Segfault when calling nif after ct:print statement

Hello y’all! I’m prototyping something and ended up writing a nif to call tree-sitter, I took the opportunity to learn C and understand how NIFs work.
With a bit of help from copilot and ELisp I ended up writing almost all the APIs from tree-sitter; everything was good until I got a segfault.
After moving pieces around I found that calling ct:pal would “kind of flush” the resources, curiously, not all the resources, but the Node type ones.
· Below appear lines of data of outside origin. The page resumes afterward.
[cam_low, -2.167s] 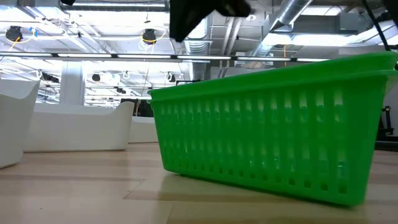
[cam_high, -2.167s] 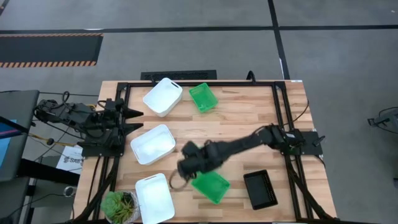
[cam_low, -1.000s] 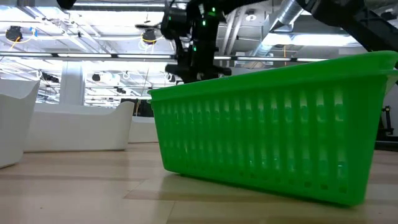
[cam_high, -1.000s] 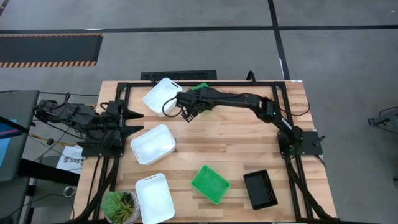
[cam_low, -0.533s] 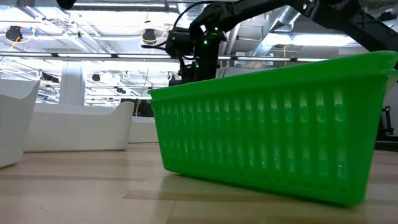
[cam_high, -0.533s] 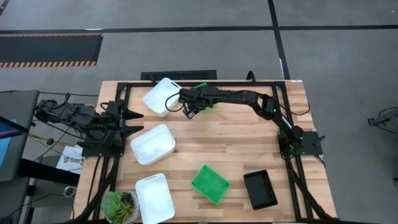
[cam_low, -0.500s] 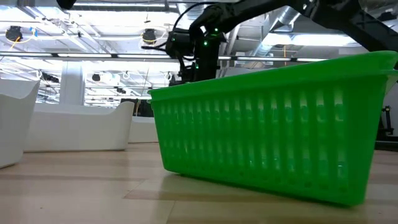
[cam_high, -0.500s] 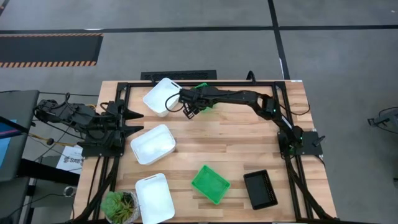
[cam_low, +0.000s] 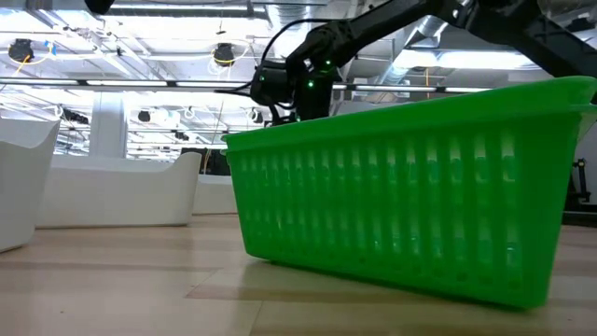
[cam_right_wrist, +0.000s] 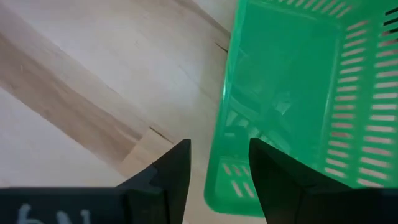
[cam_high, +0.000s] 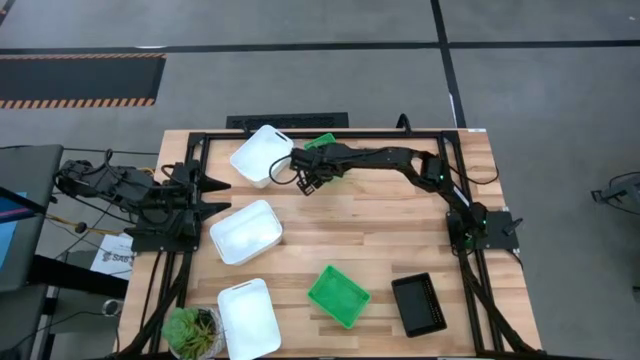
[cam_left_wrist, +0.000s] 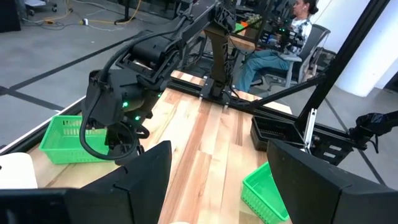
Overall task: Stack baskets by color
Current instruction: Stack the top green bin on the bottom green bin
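The right gripper is stretched across the far part of the wooden surface, and its jaws stand apart with a clear gap between them, holding nothing. In the right wrist view the near wall of a green mesh basket lies just past the tips of the two dark fingers, roughly in line with the gap, with no contact visible. From above, this same green mesh basket is mostly hidden under the arm, and a white basket sits just beside the jaws on their other side. Well away from the jaws, toward the near edge, a second green mesh basket rests on the wood, and it fills the low view. A black mesh basket lies near that one. Two more white baskets sit along the left half of the surface, the nearer one beside a potted plant. The left gripper waits at the left edge, its jaws spread wide and empty; its wrist view looks across at the right arm. A seated person shows in the room beyond.
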Tool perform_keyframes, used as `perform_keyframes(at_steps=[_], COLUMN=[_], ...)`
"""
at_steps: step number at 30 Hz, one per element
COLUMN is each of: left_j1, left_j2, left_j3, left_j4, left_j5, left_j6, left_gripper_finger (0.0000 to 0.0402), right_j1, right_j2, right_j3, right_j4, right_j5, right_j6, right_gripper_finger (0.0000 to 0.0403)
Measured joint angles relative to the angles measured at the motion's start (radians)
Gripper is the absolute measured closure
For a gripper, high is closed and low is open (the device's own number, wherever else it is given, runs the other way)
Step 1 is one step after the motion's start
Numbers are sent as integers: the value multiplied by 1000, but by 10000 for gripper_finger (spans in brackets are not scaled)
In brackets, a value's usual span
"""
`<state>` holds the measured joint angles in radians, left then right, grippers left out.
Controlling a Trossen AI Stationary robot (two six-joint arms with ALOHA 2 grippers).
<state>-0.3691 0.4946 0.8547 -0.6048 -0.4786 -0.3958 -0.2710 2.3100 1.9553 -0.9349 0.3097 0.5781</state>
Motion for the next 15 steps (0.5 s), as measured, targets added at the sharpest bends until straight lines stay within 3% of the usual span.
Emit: perform_keyframes(at_steps=[6,15], left_j1=[0,0], left_j2=[0,0], left_j3=[0,0], left_j4=[-13,-13], left_j5=[0,-5], left_j6=[0,17], left_gripper_finger=[148,148], right_j1=[0,-7], right_j2=[1,1], right_j3=[-8,-8], right_j4=[4,1], right_j5=[-4,-29], right_j6=[8,16], right_gripper_finger=[254,381])
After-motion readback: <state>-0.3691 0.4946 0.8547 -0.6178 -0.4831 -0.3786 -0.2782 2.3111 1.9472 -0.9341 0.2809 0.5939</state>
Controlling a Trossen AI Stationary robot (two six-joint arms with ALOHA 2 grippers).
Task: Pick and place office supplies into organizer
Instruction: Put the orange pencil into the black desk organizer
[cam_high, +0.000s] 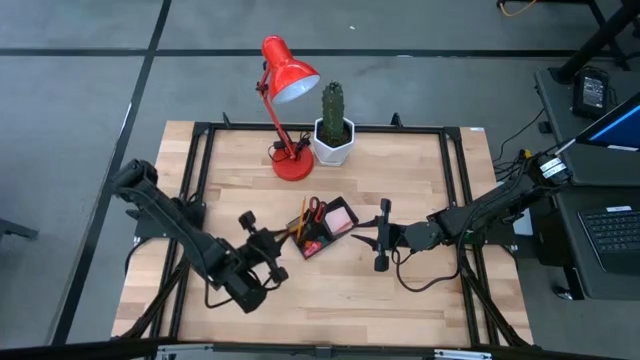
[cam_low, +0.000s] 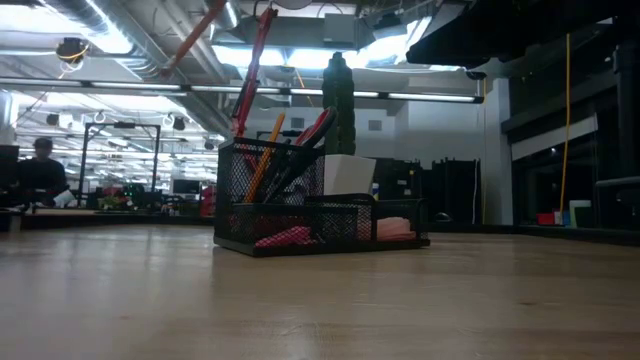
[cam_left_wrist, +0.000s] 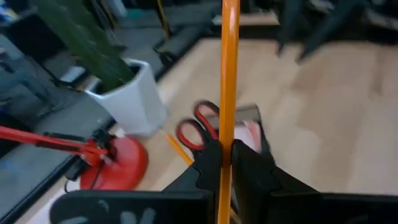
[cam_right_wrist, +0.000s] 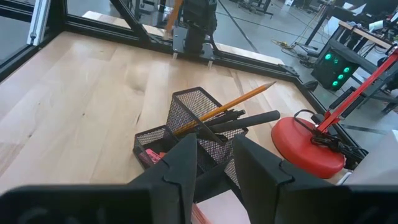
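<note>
Left end effector (cam_left_wrist: 225, 163) grips an orange pencil (cam_left_wrist: 229, 81) upright, left of the organizer (cam_high: 322, 230) mid-tabletop. Right end effector (cam_right_wrist: 214, 158) hangs just right of the organizer, fingers parted around nothing, holding nothing.

This looks like a robotics lab or open workshop: beyond the wooden surface (cam_high: 400, 200) run exposed ceiling ducts (cam_low: 120, 30) and strip lights, with a laptop (cam_high: 610, 235) beside it.
</note>
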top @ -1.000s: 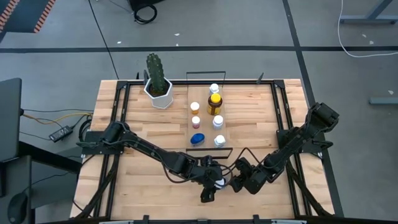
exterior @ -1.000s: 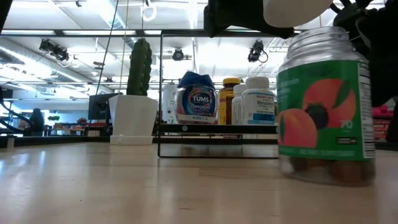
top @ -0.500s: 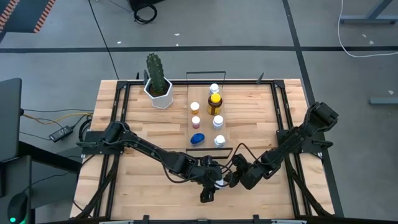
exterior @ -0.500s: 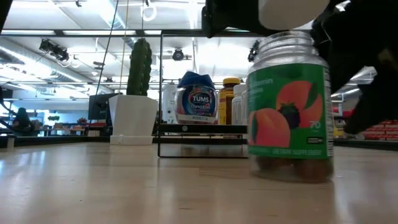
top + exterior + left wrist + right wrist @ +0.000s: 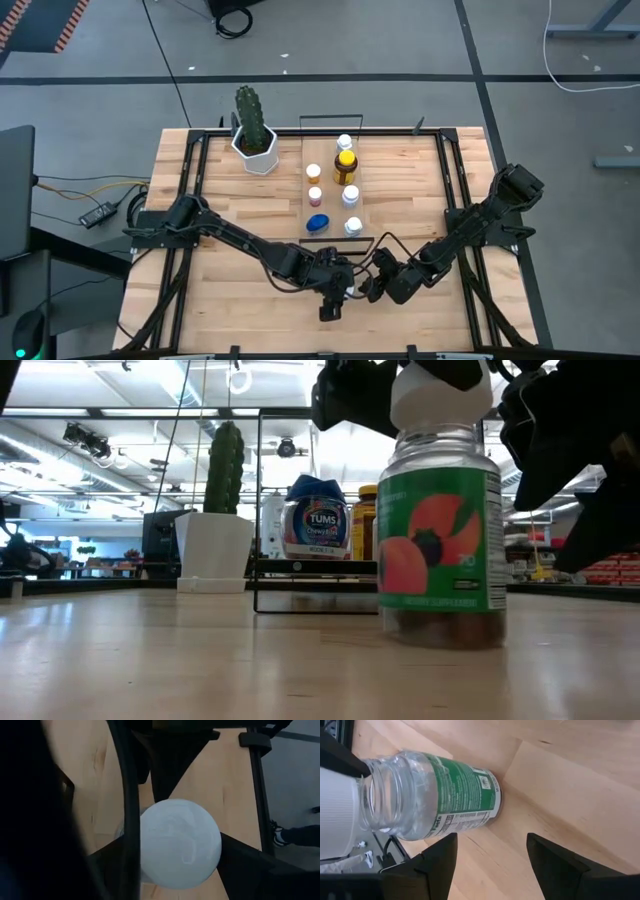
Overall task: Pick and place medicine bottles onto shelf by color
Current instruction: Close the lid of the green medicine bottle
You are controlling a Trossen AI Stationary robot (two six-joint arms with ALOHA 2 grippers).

Here is the repo for the lib GitHub - cfclavijo/erl_ts at develop

I added a test to replicate this problem (initially I thought it was related to the function erl_ts:node_end_byte, thus the name)

node_end_byte_segfault_post_print(_Config) ->
  SC = "fun(A)->1+2.",
  {ok, Parser} = erl_ts:parser_new(),
  {ok, Lang} = erl_ts:tree_sitter_erlang(),
  true = erl_ts:parser_set_language(Parser, Lang),
  Tree = erl_ts:parser_parse_string(Parser, SC),
  RootNode = erl_ts:tree_root_node(Tree),
  ct:print(default, ?LOW_IMPORTANCE, "this ends in segfault wtf", [], []),
  %% erl_ts:tree_language(Tree), %% this makes the subsequent calls to erl_ts work

  %% RootNodeB = erl_ts:tree_root_node(Tree), %% this also makes the subsequent calls to erl_ts work
  FunDeclNode = erl_ts:node_child(RootNode, 0), %% here comes the segfault

running rebar3 ct not always throws a segfault, tho :confused:
If I remove the ct:print or call the nif passing a different type of reference (Like the Tree), everything works.
Any Idea what could be happening?
(Suggestions on how to improve the C code are welcome as well :smile: )

Thanks!

1 Like

The segfault you’re encountering is likely due to resource management or memory handling issues in your NIF implementation. This kind of behavior is common when there’s a mismatch between how resources are allocated, referenced, and freed, particularly in the interaction between C and the Erlang VM.

It seems like the issue arises with how the RootNode is being handled. The ct:print call might be changing the execution context slightly - such as by triggering a garbage collection or altering resource timing - which could explain why it affects the behavior. Similarly, when you pass a different reference (like the Tree) or re-fetch the RootNode, it might “refresh” or reset the resource, avoiding the segfault.

There are a few things to consider here:

First, look into how you’re managing the lifetime of RootNode and Tree in your C code. If the RootNode depends on the Tree in any way, ensure that the Tree is still valid and hasn’t been released when you try to access the RootNode. If Tree gets garbage-collected or invalidated while RootNode is still in use, it could lead to undefined behavior and the segfault you’re seeing.

Also, pay attention to the possibility of resource ownership issues. If you’re using enif_alloc_resource, make sure the corresponding enif_release_resource is being called appropriately. Any mismatch in resource allocation and deallocation can cause problems like dangling pointers or double frees.

Since running “rebar3 ct” doesn’t always throw the segfault, there might also be a concurrency or timing issue. Parallel test execution could expose subtle race conditions in your resource handling code. Tools like Valgrind or AddressSanitizer can be very helpful for catching these types of bugs.

Adding detailed debug output to your NIF can also help track resource allocation and deallocation. Logging every resource’s creation, use, and release will give you a clearer picture of what’s happening under the hood.

Finally, try to reproduce the issue with a minimal, standalone example. Simplifying the problem can help isolate the root cause, making it easier to identify where things are going wrong in the C implementation. If you can pinpoint the exact function or line in the C code where the segfault occurs, it’ll be much easier to debug.